* _What you have to do_: To complete the exercise, write out all the data exactly.

* _Data excerpts_:
# # #
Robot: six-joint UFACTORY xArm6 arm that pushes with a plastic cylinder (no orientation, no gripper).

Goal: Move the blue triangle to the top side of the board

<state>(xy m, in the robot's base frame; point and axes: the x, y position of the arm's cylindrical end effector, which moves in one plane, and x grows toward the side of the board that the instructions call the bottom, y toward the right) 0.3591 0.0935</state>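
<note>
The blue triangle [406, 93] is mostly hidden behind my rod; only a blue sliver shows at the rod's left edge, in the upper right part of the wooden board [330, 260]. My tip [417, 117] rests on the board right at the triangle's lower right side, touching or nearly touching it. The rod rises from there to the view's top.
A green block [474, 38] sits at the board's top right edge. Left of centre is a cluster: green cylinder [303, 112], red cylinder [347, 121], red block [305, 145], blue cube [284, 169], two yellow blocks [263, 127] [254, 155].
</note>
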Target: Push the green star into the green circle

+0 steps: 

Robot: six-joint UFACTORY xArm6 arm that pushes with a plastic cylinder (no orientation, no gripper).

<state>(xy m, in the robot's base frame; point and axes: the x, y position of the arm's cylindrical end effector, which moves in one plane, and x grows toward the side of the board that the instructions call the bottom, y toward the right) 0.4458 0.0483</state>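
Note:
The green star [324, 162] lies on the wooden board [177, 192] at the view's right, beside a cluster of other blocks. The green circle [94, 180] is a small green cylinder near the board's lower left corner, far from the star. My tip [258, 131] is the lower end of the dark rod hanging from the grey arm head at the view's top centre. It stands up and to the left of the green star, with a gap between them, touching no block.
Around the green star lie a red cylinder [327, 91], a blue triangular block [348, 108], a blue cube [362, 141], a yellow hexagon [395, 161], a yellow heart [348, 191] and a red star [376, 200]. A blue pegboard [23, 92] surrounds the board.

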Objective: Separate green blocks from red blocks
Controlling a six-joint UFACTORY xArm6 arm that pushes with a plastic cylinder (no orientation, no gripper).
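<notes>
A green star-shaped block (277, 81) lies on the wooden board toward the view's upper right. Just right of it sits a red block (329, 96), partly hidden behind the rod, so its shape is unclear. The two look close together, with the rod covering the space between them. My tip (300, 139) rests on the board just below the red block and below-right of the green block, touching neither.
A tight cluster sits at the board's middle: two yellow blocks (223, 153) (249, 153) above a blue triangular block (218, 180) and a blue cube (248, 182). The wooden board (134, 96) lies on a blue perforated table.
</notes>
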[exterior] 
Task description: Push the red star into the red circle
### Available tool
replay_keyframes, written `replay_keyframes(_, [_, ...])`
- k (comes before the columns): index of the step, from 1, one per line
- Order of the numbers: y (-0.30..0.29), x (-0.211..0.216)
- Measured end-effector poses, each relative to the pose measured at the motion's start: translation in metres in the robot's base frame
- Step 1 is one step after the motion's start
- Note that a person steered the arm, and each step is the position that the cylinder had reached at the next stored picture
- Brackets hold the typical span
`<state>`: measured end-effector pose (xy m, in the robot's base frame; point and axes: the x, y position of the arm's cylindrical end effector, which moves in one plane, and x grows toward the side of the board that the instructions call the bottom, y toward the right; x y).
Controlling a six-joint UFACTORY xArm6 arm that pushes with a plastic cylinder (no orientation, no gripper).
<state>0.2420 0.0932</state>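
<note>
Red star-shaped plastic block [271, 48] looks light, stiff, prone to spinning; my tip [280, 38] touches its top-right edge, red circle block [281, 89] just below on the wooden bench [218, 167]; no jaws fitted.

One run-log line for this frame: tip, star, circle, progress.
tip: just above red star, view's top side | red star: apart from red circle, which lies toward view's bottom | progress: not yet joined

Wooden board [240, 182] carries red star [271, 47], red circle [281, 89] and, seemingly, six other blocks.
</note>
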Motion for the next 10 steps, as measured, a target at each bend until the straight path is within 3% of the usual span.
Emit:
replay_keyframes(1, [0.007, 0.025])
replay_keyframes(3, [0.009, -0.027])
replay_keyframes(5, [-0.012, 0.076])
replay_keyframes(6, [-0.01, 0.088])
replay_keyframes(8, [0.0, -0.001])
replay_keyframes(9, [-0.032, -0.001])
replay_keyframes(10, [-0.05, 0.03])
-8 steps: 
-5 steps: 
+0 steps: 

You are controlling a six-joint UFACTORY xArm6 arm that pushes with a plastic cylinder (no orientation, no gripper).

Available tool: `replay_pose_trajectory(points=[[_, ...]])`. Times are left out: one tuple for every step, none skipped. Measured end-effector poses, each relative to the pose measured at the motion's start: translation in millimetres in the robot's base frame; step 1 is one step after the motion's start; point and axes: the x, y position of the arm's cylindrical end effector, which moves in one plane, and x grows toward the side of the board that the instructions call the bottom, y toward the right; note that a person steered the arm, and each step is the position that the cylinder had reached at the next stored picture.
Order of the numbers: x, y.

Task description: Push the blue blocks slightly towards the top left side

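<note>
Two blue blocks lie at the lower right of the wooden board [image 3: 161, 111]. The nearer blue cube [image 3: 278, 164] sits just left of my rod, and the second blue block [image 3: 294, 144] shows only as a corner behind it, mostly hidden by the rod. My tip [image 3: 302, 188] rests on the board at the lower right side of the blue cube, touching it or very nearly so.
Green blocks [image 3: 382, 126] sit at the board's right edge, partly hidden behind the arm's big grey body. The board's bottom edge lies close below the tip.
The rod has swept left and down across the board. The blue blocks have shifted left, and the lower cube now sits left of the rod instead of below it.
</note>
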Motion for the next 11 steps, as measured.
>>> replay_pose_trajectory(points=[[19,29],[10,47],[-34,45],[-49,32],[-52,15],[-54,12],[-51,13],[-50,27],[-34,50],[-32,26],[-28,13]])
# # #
* _Reply_:
Robot: six-joint UFACTORY xArm6 arm that pushes with a plastic cylinder (no orientation, no gripper).

Goal: Move the blue triangle to the top side of the board

<state>(xy m, in the robot's base frame; point and axes: the x, y position of the arm's cylindrical end effector, which moves in one plane, and x grows toward the side of the board that the instructions call the bottom, y toward the right) 0.3591 0.0935</state>
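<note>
The blue triangle [406, 93] is mostly hidden behind my rod; only a blue sliver shows at the rod's left edge, in the upper right part of the wooden board [330, 260]. My tip [417, 117] rests on the board right at the triangle's lower right side, touching or nearly touching it. The rod rises from there to the view's top.
A green block [474, 38] sits at the board's top right edge. Left of centre is a cluster: green cylinder [303, 112], red cylinder [347, 121], red block [305, 145], blue cube [284, 169], two yellow blocks [263, 127] [254, 155].
</note>
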Target: Push the green star into the green circle

+0 steps: 

Robot: six-joint UFACTORY xArm6 arm that pushes with a plastic cylinder (no orientation, no gripper).

<state>(xy m, in the robot's base frame; point and axes: the x, y position of the arm's cylindrical end effector, which moves in one plane, and x grows toward the side of the board that the instructions call the bottom, y toward the right) 0.4458 0.0483</state>
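Note:
The green star [324, 162] lies on the wooden board [177, 192] at the view's right, beside a cluster of other blocks. The green circle [94, 180] is a small green cylinder near the board's lower left corner, far from the star. My tip [258, 131] is the lower end of the dark rod hanging from the grey arm head at the view's top centre. It stands up and to the left of the green star, with a gap between them, touching no block.
Around the green star lie a red cylinder [327, 91], a blue triangular block [348, 108], a blue cube [362, 141], a yellow hexagon [395, 161], a yellow heart [348, 191] and a red star [376, 200]. A blue pegboard [23, 92] surrounds the board.
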
Objective: Separate green blocks from red blocks
Controlling a six-joint UFACTORY xArm6 arm that pushes with a plastic cylinder (no orientation, no gripper).
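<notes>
A green star-shaped block (277, 81) lies on the wooden board toward the view's upper right. Just right of it sits a red block (329, 96), partly hidden behind the rod, so its shape is unclear. The two look close together, with the rod covering the space between them. My tip (300, 139) rests on the board just below the red block and below-right of the green block, touching neither.
A tight cluster sits at the board's middle: two yellow blocks (223, 153) (249, 153) above a blue triangular block (218, 180) and a blue cube (248, 182). The wooden board (134, 96) lies on a blue perforated table.
</notes>
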[exterior] 
Task description: Push the red star into the red circle
### Available tool
replay_keyframes, written `replay_keyframes(_, [_, ...])`
- k (comes before the columns): index of the step, from 1, one per line
- Order of the numbers: y (-0.30..0.29), x (-0.211..0.216)
- Measured end-effector poses, each relative to the pose measured at the motion's start: translation in metres in the robot's base frame
- Step 1 is one step after the motion's start
- Note that a person steered the arm, and each step is the position that the cylinder had reached at the next stored picture
- Brackets hold the typical span
`<state>`: measured end-effector pose (xy m, in the robot's base frame; point and axes: the x, y position of the arm's cylindrical end effector, which moves in one plane, and x grows toward the side of the board that the instructions call the bottom, y toward the right; x y).
Controlling a six-joint UFACTORY xArm6 arm that pushes with a plastic cylinder (no orientation, no gripper).
<state>0.2420 0.0932</state>
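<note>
Red star-shaped plastic block [271, 48] looks light, stiff, prone to spinning; my tip [280, 38] touches its top-right edge, red circle block [281, 89] just below on the wooden bench [218, 167]; no jaws fitted.

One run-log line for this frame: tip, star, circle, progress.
tip: just above red star, view's top side | red star: apart from red circle, which lies toward view's bottom | progress: not yet joined

Wooden board [240, 182] carries red star [271, 47], red circle [281, 89] and, seemingly, six other blocks.
</note>
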Motion for the next 10 steps, as measured, a target at each bend until the straight path is within 3% of the usual span.
Emit:
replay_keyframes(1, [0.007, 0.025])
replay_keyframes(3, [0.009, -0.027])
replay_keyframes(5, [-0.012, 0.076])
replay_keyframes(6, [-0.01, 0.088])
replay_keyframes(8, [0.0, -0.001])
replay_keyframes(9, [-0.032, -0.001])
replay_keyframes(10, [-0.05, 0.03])
-8 steps: 
-5 steps: 
+0 steps: 

You are controlling a six-joint UFACTORY xArm6 arm that pushes with a plastic cylinder (no orientation, no gripper).

Available tool: `replay_pose_trajectory(points=[[_, ...]])`. Times are left out: one tuple for every step, none skipped. Measured end-effector poses, each relative to the pose measured at the motion's start: translation in millimetres in the robot's base frame; step 1 is one step after the motion's start; point and axes: the x, y position of the arm's cylindrical end effector, which moves in one plane, and x grows toward the side of the board that the instructions call the bottom, y toward the right; note that a person steered the arm, and each step is the position that the cylinder had reached at the next stored picture.
Order of the numbers: x, y.

Task description: Push the blue blocks slightly towards the top left side

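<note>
Two blue blocks lie at the lower right of the wooden board [image 3: 161, 111]. The nearer blue cube [image 3: 278, 164] sits just left of my rod, and the second blue block [image 3: 294, 144] shows only as a corner behind it, mostly hidden by the rod. My tip [image 3: 302, 188] rests on the board at the lower right side of the blue cube, touching it or very nearly so.
Green blocks [image 3: 382, 126] sit at the board's right edge, partly hidden behind the arm's big grey body. The board's bottom edge lies close below the tip.
The rod has swept left and down across the board. The blue blocks have shifted left, and the lower cube now sits left of the rod instead of below it.
</note>
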Motion for the next 11 steps, as measured.
>>> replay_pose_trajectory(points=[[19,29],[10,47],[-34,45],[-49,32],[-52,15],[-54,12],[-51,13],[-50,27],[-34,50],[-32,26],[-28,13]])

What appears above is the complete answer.